In June of this year, there were concerns that Devon County Council could go bust and district councils disappear – meaning there were concerns that a “Huge council shake up is a possibility in Devon”
Devon County Council is in danger of going bust according to County Councillor and Leader of South Hams District Council Cllr Julian Brazil. Should this happen, South Hams District Council, all eight district authorities are likely to disappear and Devon would become a unitary authority such as Plymouth and Torbay.
Despite the council balancing its £630m budget for 2022/23, financial concerns remain.
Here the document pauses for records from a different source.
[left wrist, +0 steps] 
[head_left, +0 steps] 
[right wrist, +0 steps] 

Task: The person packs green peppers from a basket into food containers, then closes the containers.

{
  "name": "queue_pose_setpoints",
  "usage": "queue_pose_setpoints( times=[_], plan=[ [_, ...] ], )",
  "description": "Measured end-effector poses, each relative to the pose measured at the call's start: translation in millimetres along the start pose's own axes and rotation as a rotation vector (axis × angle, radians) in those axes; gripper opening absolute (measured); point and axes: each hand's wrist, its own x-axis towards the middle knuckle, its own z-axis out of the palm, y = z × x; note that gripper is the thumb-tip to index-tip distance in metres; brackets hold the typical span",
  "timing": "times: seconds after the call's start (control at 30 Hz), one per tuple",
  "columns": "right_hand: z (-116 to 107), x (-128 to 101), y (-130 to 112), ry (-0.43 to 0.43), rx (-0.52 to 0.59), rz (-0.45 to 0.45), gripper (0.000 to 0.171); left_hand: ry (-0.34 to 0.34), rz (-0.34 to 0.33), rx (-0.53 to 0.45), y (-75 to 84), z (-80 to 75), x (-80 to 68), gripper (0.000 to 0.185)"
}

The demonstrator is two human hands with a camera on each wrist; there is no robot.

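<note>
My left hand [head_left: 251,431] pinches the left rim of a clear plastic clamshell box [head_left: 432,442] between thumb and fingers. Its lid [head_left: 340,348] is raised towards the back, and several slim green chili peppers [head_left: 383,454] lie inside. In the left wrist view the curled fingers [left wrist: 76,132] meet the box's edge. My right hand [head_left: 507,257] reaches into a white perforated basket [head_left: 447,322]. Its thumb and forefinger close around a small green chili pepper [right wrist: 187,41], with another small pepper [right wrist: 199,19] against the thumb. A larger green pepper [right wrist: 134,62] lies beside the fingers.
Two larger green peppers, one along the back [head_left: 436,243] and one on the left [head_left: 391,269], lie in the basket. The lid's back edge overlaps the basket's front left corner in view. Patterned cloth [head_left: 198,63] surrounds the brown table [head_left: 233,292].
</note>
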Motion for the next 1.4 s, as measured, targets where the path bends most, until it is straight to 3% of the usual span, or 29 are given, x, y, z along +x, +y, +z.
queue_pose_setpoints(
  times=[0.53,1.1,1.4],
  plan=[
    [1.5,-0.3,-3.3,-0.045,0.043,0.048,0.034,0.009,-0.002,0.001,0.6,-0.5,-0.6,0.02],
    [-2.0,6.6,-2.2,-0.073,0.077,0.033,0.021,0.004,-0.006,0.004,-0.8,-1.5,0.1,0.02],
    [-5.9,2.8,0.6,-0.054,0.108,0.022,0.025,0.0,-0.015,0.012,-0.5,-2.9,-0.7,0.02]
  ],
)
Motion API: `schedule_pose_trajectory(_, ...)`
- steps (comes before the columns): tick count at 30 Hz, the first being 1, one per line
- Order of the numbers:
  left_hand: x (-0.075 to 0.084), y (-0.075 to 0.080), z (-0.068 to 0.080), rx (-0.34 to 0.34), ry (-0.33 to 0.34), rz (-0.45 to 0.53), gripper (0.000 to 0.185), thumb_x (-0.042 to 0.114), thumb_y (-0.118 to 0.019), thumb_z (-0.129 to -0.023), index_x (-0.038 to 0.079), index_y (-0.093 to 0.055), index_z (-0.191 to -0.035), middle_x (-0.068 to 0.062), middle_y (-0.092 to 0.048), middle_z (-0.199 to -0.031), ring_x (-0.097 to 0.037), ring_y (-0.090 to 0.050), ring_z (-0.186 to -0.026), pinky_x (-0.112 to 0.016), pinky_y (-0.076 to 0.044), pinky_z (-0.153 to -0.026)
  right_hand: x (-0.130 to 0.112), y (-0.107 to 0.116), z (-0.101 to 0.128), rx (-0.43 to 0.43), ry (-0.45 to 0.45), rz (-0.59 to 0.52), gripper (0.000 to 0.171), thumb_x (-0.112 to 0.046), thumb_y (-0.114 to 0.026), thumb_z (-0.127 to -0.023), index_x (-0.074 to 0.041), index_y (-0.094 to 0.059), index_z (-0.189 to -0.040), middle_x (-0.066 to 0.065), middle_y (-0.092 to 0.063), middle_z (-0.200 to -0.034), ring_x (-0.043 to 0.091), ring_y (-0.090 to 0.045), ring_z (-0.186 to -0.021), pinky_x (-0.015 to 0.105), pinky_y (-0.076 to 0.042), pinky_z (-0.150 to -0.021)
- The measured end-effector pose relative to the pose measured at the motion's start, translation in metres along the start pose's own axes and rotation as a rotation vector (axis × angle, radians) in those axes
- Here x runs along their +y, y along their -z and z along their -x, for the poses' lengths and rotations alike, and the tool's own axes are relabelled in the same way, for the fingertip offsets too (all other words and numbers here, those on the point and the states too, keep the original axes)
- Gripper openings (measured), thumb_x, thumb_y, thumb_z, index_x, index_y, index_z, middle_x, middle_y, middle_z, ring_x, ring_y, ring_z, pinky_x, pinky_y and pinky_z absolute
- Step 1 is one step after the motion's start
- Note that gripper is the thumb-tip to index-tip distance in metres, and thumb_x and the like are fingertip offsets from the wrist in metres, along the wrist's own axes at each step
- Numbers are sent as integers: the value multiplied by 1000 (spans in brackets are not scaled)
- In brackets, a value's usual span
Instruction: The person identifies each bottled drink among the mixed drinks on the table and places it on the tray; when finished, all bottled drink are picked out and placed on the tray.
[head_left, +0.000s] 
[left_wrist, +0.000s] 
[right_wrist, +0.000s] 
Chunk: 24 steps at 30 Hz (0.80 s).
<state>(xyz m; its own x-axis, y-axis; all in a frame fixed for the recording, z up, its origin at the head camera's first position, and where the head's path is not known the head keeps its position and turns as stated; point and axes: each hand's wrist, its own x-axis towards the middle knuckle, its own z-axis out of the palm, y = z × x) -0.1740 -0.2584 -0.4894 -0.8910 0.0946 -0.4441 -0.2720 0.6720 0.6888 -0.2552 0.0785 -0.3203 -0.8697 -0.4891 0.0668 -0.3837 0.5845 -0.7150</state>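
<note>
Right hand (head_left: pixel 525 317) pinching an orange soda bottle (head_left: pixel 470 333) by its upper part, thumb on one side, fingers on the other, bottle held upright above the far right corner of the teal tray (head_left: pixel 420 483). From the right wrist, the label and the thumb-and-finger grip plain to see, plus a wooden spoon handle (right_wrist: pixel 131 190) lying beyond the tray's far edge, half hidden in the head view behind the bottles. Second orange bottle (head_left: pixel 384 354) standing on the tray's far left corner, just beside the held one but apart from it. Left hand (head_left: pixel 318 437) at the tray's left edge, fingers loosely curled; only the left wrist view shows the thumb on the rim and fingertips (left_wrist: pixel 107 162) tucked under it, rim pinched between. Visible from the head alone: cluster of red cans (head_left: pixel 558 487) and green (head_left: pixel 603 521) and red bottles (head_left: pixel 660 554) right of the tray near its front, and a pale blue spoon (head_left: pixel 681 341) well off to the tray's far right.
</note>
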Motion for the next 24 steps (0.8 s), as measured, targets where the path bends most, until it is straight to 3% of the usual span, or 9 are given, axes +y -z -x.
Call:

Last summer, the authority faced a £30.5m overspend, with a further £10m risk identified relating to in-year inflationary pressures.
This year, Devon County Council faces a £9.3 million budget overspend, and there were recently angry exchanges at the county council’s cabinet as members discussed its financial position.
Following which, the leader of the council declared that ‘Devon County Council is not going bankrupt’:
You may well have seen the news about Birmingham City Council effectively going bankrupt. I would like to assure you that Devon County Council is not going bankrupt.
As for opposition claims that we are teetering on the brink of bankruptcy, let me explain. In common with almost all top tier councils in the country, we are spending more on children with special needs. Partly that’s because of an increase in need but it’s also because 10 years ago the Government gave us responsibility for young people up to the age of 25 instead of 18. That represents a huge increase in the numbers we look after but we didn’t get the extra money needed to go with it. Again, in common with other councils, we are in complex and continuing negotiations with the Government about how they support us in resolving this and I intend to write more in a future column about spending on education.